→ **What to do**: Copy the entries below exactly. Images do not belong in the copy.

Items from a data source

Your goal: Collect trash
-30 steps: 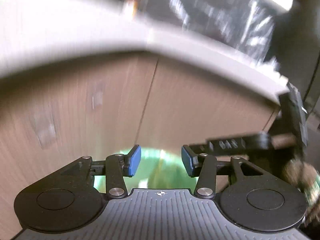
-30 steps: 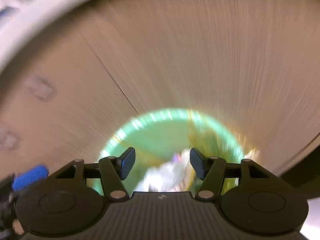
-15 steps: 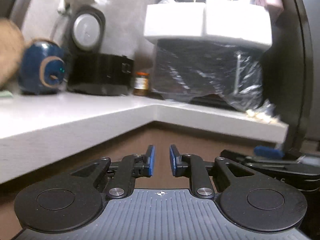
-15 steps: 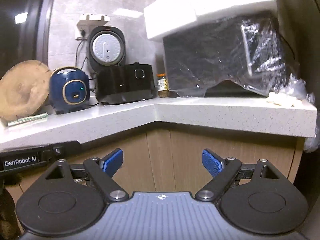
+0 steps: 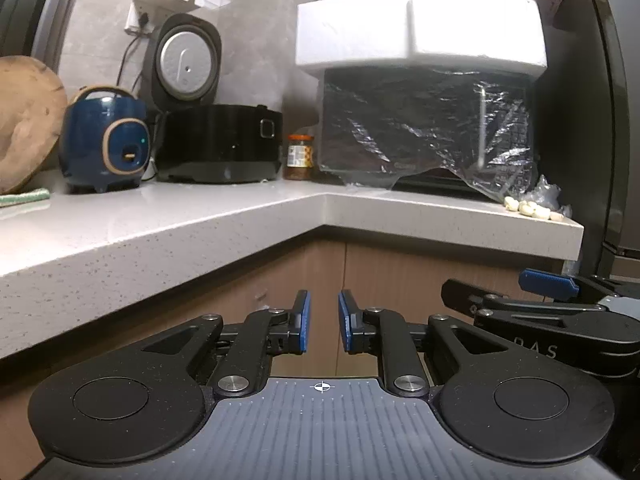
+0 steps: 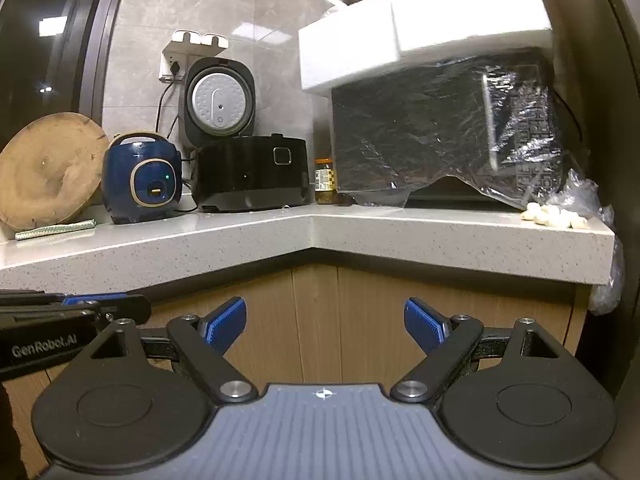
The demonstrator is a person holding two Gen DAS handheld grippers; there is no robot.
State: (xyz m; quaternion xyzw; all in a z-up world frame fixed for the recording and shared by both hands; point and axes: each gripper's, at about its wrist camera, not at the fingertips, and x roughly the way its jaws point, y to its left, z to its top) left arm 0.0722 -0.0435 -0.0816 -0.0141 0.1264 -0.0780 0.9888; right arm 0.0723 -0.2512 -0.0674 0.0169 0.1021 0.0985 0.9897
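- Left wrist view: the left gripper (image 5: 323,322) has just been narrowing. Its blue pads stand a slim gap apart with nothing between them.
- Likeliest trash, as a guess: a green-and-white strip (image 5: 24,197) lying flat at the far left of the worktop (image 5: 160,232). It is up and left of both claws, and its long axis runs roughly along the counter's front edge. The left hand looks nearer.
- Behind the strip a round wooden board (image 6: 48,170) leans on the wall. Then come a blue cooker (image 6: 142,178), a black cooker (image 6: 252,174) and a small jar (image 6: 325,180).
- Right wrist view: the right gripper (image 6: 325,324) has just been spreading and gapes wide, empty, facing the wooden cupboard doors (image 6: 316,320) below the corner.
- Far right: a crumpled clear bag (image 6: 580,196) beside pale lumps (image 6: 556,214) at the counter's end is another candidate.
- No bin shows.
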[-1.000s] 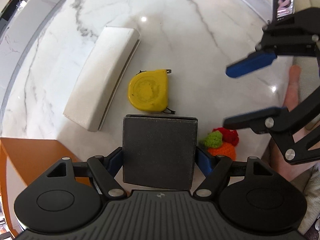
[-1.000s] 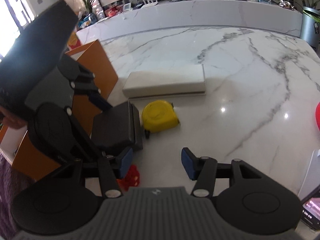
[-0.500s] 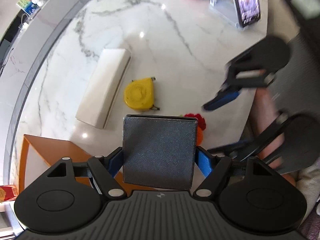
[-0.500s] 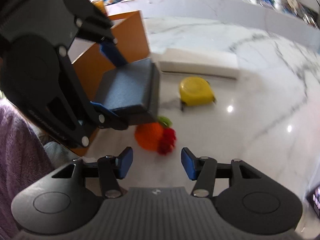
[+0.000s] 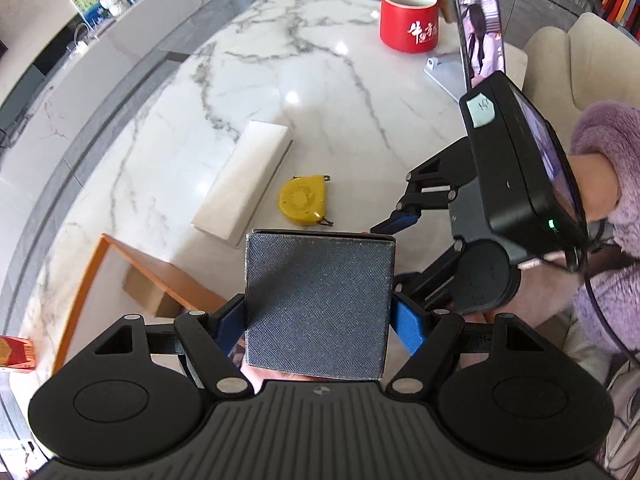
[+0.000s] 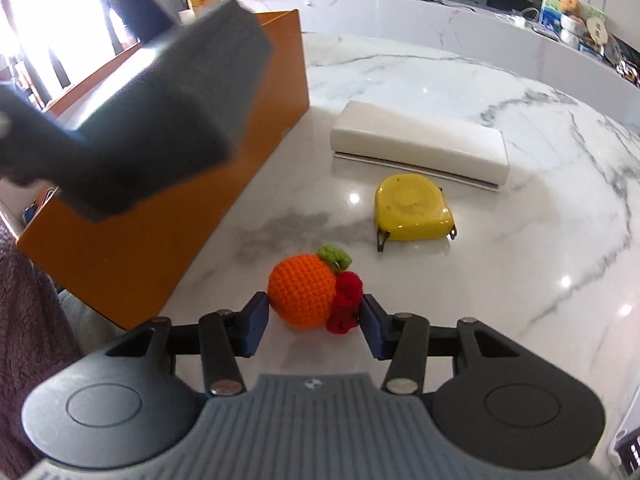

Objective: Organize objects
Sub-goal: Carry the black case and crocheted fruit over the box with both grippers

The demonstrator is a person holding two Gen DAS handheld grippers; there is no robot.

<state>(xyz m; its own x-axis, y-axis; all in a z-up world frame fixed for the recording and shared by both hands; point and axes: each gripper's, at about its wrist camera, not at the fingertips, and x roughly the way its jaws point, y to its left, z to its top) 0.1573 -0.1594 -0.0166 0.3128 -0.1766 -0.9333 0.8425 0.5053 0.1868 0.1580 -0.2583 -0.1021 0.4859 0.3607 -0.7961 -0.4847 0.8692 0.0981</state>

→ **Answer for the task**:
Your goal: Collect trash
-30 steps: 
-30 steps: 
-15 steps: 
-15 steps: 
+0 steps: 
+0 steps: 
The demonstrator is a person holding two Gen DAS handheld grippers; there is no robot.
State: (xyz m; quaternion xyzw; all in a z-up world frame fixed for the recording and shared by both hands; point and axes: each gripper's, at about its wrist camera, not at the fingertips, and x roughly the way its jaws point, y to its left, z to its top) left arm 0.0722 -0.0435 -0.0816 -0.0141 0.1264 -0.0780 0.9888; right arm 0.0723 -0.2512 -0.0674 0.0169 0.1021 0.0985 0.9897
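- Left wrist view: the left gripper (image 5: 323,322) has just been narrowing. Its blue pads stand a slim gap apart with nothing between them.
- Likeliest trash, as a guess: a green-and-white strip (image 5: 24,197) lying flat at the far left of the worktop (image 5: 160,232). It is up and left of both claws, and its long axis runs roughly along the counter's front edge. The left hand looks nearer.
- Behind the strip a round wooden board (image 6: 48,170) leans on the wall. Then come a blue cooker (image 6: 142,178), a black cooker (image 6: 252,174) and a small jar (image 6: 325,180).
- Right wrist view: the right gripper (image 6: 325,324) has just been spreading and gapes wide, empty, facing the wooden cupboard doors (image 6: 316,320) below the corner.
- Far right: a crumpled clear bag (image 6: 580,196) beside pale lumps (image 6: 556,214) at the counter's end is another candidate.
- No bin shows.
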[-1.000s] 
[-1.000s] 
[-0.500s] 
[-0.500s] 
[+0.000s] 
[+0.000s] 

Objective: Organize objects
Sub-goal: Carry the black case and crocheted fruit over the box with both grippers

The demonstrator is a person holding two Gen DAS handheld grippers; there is no robot.

<state>(xyz m; its own x-axis, y-axis; all in a z-up world frame fixed for the recording and shared by both hands; point and axes: each gripper's, at about its wrist camera, not at the fingertips, and x roughly the way its jaws point, y to its left, z to its top) 0.1573 -0.1594 -0.0166 0.3128 -0.1766 -0.9333 0.8425 0.5053 0.1868 0.1580 -0.2583 -0.1021 0.4859 0.3607 -0.7961 -0.4847 0.8692 0.0981</state>

The answer has been written out in full.